== Task brief ==
How many lines in the data hold the string "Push"? State the number alone.

[Stored records]
┌──

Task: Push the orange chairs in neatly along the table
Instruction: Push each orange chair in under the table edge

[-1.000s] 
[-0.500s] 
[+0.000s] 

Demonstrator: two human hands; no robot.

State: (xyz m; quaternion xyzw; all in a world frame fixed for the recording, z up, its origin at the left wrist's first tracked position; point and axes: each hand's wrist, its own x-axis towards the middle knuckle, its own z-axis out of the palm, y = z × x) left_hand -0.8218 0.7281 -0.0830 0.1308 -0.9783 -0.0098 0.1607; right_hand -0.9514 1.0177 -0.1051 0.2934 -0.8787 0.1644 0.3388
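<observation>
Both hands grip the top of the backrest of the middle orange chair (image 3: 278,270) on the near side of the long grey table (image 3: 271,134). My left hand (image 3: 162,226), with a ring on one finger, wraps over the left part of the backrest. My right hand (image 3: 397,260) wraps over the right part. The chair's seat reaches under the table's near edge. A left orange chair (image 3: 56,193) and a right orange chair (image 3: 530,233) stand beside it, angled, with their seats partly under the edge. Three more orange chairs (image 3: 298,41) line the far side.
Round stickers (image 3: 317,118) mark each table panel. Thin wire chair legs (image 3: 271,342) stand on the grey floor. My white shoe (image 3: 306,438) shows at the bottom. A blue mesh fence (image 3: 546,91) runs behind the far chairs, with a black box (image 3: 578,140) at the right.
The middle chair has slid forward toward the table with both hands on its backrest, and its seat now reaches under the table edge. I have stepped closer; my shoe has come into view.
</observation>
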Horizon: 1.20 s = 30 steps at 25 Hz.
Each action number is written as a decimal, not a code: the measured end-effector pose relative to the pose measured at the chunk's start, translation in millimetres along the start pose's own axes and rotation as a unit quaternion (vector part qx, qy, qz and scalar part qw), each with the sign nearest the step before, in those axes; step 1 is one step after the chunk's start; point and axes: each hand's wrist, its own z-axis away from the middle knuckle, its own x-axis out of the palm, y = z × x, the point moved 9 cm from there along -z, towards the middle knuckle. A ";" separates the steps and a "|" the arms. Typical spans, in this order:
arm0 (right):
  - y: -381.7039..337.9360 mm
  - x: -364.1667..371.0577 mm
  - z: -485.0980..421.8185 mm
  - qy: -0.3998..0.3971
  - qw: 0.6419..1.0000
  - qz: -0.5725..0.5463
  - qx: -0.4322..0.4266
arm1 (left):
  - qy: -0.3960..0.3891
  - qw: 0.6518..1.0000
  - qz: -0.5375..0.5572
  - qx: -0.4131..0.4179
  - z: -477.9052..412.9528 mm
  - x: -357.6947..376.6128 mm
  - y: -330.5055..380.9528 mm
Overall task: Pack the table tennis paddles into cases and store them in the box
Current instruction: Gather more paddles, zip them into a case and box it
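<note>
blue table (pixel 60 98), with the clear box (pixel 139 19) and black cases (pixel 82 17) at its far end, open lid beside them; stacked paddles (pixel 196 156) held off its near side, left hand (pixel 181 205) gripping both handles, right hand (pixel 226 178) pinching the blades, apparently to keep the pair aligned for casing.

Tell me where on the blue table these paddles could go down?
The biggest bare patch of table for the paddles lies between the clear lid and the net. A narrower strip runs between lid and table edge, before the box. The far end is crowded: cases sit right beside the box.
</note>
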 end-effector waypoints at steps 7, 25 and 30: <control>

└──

== Response ==
2